— WHAT TO DO —
Copy, word for word, the line containing "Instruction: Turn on" and each line that follows it in the entries below; pictures do not belong in the copy.

— PROVIDED RECORDS —
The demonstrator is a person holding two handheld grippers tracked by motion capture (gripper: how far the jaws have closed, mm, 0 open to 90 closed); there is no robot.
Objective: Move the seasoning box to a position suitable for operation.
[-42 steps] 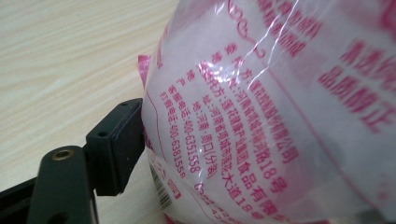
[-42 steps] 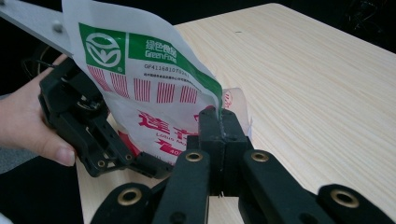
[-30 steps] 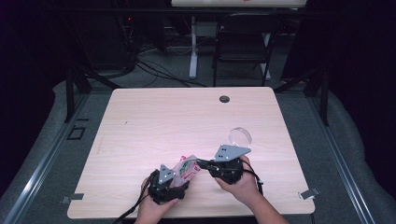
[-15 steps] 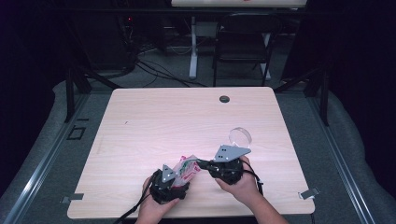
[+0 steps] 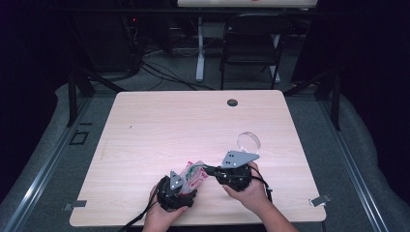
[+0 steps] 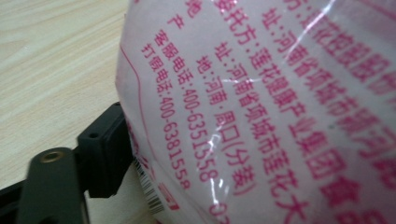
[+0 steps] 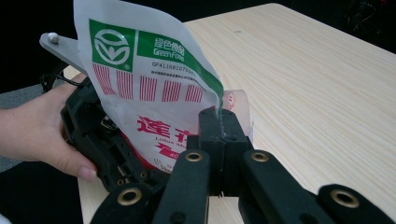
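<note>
Fingers [image 7: 219,128] of your R gripper [image 7: 218,122] pinch the packet [image 7: 154,88] edge, L gripper [image 5: 180,182] clamps its body near tabletop [image 5: 159,125] front edge; nothing's shifted, so tear's pending.

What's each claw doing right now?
Left claw: shut on the packet.
Right claw: shut on the packet's edge.

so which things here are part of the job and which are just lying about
In the job:
- printed packet, pinched at its edge
- right gripper
- left gripper

Lying about:
- clear round dish on the table
- folding chair behind the table
</note>
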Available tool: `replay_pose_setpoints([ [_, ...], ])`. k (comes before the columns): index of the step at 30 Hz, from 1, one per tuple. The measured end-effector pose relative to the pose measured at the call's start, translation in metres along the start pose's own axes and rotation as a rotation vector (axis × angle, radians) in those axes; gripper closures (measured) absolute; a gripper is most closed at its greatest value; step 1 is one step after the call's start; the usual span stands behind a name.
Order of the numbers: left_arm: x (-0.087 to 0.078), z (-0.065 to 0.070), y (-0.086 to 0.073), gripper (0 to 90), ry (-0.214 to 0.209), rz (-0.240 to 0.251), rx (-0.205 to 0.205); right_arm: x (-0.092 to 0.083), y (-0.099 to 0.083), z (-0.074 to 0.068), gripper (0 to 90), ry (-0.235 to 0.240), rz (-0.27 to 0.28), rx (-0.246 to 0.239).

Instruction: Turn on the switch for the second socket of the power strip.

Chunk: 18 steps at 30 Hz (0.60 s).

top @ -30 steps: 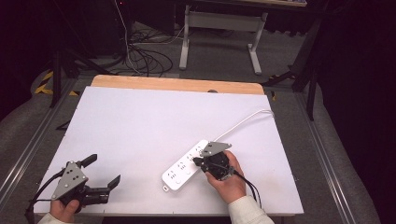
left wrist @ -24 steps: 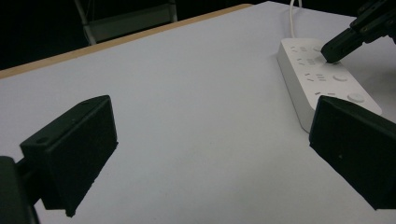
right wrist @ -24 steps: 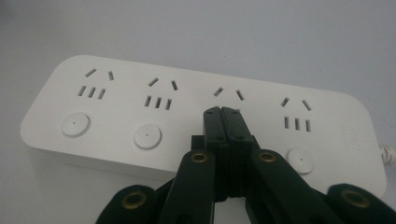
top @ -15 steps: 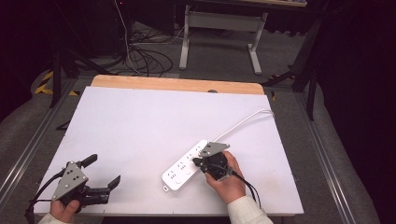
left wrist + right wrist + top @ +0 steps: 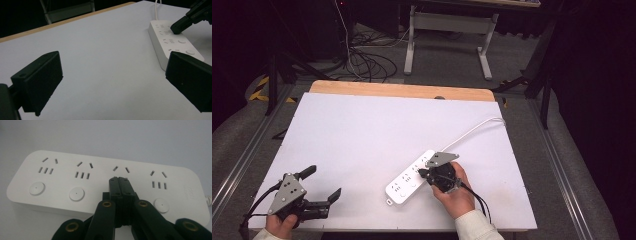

— ANSWER SECTION —
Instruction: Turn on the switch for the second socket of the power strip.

Chunk: 18 steps at 30 Hz (0.60 s).

top @ -30 steps: 
left wrist @ -24 steps: 
right wrist @ -24 steps: 
top @ -15 steps: 
left wrist + right wrist + top @ +0 steps: 

The exercise has no further content.